▸ INPUT:

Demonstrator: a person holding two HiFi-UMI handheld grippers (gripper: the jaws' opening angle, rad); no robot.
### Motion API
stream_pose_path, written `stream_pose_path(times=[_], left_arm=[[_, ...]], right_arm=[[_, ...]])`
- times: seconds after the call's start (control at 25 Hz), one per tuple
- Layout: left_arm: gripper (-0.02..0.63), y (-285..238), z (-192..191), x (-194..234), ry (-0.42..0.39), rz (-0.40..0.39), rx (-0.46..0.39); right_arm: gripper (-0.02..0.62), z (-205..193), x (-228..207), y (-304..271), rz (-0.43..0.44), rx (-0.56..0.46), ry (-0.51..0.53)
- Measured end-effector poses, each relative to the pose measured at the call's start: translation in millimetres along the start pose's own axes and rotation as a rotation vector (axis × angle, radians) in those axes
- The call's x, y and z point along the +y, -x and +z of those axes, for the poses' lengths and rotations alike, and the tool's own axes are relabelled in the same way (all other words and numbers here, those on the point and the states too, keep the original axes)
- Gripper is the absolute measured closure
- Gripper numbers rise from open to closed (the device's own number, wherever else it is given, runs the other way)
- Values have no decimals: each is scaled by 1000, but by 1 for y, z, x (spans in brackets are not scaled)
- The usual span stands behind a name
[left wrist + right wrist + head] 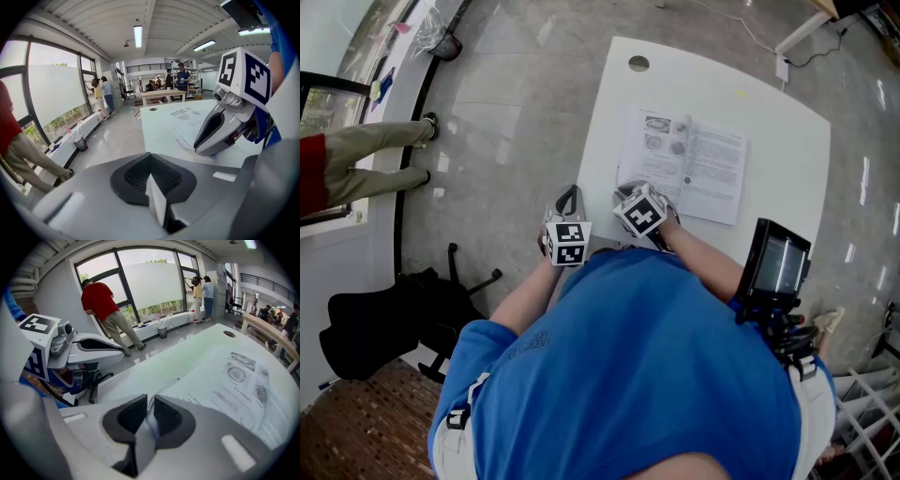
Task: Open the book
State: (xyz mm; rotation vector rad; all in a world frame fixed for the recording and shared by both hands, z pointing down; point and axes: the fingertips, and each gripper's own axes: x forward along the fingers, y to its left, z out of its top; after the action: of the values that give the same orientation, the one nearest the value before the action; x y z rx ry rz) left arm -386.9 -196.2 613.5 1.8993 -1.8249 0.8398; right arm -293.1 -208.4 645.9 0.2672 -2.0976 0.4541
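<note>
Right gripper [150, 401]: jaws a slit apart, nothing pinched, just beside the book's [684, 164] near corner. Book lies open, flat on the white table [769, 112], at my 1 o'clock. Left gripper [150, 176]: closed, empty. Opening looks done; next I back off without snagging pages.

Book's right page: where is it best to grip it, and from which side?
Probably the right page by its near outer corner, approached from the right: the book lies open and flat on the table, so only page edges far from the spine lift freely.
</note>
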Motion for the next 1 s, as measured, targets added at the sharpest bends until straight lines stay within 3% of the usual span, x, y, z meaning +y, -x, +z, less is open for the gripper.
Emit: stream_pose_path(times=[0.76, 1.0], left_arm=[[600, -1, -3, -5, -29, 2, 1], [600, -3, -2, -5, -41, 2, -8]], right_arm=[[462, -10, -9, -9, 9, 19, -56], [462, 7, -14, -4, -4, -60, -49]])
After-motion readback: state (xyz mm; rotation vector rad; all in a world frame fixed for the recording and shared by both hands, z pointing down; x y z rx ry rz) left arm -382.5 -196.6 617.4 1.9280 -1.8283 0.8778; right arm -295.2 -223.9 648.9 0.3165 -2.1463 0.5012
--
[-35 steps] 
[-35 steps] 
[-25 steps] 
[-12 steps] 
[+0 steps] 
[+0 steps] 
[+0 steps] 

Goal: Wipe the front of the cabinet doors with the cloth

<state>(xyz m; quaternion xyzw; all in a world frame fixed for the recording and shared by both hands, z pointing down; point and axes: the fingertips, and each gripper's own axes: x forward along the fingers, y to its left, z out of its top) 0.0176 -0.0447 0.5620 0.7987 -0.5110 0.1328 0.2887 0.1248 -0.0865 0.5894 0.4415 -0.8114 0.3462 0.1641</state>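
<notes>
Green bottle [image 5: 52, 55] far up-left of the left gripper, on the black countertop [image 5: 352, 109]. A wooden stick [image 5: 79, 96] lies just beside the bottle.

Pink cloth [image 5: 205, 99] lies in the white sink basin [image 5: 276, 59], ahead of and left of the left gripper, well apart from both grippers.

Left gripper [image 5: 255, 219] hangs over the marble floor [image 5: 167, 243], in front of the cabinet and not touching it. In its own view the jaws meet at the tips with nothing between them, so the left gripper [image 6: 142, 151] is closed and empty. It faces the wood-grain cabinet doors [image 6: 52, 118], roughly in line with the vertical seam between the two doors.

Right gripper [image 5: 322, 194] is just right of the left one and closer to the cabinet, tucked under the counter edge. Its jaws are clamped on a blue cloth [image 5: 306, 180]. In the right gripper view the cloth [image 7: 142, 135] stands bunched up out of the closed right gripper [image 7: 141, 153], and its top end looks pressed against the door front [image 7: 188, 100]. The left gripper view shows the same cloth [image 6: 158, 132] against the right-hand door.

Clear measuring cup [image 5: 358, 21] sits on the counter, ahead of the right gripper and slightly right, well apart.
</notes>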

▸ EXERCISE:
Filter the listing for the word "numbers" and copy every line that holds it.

▸ SOLUTION BELOW:
- The call's x, y and z point along the +y, -x and +z of those axes, for the poses' lengths and rotations alike, and the tool's own axes are relabelled in the same way (all other words and numbers here, those on the point and the states too, keep the original axes)
- Gripper numbers rise from open to closed (the device's own number, wherever else it is given, runs the other way)

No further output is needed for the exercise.